In most crime fiction, the schemes that drive the narratives are pretenses for audiences to hang out with colorful antiheroes who lead lives that embody the portions of our fantasies that revolve around sex and power, or, more broadly, independence from the constrictions of society. This is a genre, then, that lives and dies on its characters and sense of time and place, rather than the shape or efficiency of the plot.

The setting of Hap and Leonard, a moody noir miniseries based on a run of novels by Joe R. Landsdale, is a patch of East Texan swampland in the late 1980s. George Bush is about to inherit the presidency from Ronald Reagan, and the corporatization of America is reaching an apex of social control that’s modest only when compared to today’s business culture. A fog of war hangs over this era, encompassing the fallout of morale emanating from a recognition of the futility and corruption of the Vietnam War, informed by a counterculture that knows it bitterly failed. In fact, many aspiring revolutionaries have joined The Man, trying to forget how far they’ve slid away from their ideals of forging a country that actually resembles a democracy.
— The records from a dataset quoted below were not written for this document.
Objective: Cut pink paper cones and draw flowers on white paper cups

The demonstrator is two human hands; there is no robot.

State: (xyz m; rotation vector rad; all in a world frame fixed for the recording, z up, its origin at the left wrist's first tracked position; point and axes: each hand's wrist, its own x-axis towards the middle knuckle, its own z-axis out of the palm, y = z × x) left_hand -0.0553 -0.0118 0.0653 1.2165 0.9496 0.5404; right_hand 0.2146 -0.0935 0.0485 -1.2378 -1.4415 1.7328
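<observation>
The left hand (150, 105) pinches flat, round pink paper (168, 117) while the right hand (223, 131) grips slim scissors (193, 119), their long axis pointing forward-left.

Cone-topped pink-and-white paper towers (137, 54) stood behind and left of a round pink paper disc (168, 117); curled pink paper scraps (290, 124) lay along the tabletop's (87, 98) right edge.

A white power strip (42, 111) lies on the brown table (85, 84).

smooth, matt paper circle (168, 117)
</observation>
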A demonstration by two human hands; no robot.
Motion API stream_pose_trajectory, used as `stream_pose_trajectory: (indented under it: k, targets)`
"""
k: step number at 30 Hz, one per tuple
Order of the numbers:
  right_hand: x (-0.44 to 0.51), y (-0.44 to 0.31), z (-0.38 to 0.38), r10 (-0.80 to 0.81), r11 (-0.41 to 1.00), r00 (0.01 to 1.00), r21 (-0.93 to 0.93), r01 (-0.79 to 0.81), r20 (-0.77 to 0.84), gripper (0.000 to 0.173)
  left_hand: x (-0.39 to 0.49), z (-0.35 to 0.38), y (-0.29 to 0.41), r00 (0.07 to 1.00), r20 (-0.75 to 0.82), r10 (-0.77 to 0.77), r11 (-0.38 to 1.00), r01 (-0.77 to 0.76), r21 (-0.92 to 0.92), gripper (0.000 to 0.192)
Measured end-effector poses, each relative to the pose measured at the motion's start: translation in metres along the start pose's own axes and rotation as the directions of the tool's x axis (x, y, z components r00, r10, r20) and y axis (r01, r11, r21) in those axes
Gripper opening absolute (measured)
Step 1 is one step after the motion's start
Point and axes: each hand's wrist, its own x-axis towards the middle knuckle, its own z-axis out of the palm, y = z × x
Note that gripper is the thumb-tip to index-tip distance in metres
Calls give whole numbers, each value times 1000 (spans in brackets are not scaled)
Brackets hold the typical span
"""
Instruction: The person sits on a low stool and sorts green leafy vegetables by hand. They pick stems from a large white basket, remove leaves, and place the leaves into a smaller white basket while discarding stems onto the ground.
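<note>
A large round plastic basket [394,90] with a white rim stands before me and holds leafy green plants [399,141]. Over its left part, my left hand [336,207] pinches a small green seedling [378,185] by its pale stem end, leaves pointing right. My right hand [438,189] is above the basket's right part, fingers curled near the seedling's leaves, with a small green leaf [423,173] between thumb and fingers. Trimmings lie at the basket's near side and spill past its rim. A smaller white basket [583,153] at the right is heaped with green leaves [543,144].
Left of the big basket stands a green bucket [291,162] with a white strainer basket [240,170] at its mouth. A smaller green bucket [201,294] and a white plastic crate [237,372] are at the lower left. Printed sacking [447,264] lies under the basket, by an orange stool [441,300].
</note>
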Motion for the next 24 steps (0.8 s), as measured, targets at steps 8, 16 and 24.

Showrunners Nick Damici and Jim Mickle (who directed most of the episodes) sketch in this context with blunt, broad, macabre panache. A horribly scarred former revolutionary, Paco (Neil Sandilands), shoots a mannequin outfitted with a Reagan mask in the head with a crossbow. Two male lovers argue over Reagan’s merits as an actor and a president. (They appear to have missed the one Reagan film that might have appealed to them: Don Siegel’s The Killers.) A cabal of hippies turned criminals, who think of themselves as aspiring progressive capitalists, smoke and drink into the night; the haze of their partying communicates a vast sense of boredom and rootlessness, as gators crawl around in a nearby swamp that hides all sorts of crime-genre secrets. All while two killers, the smirking Soldier (Jimmi Simpson) and the punk Amazonian Angel (Polly McIntosh), whose flamboyant fashion sense recalls that of Pris from Blade Runner, murder their way toward the debauched idealists. It’s all so overripe, and irresistible for junkies of this genre.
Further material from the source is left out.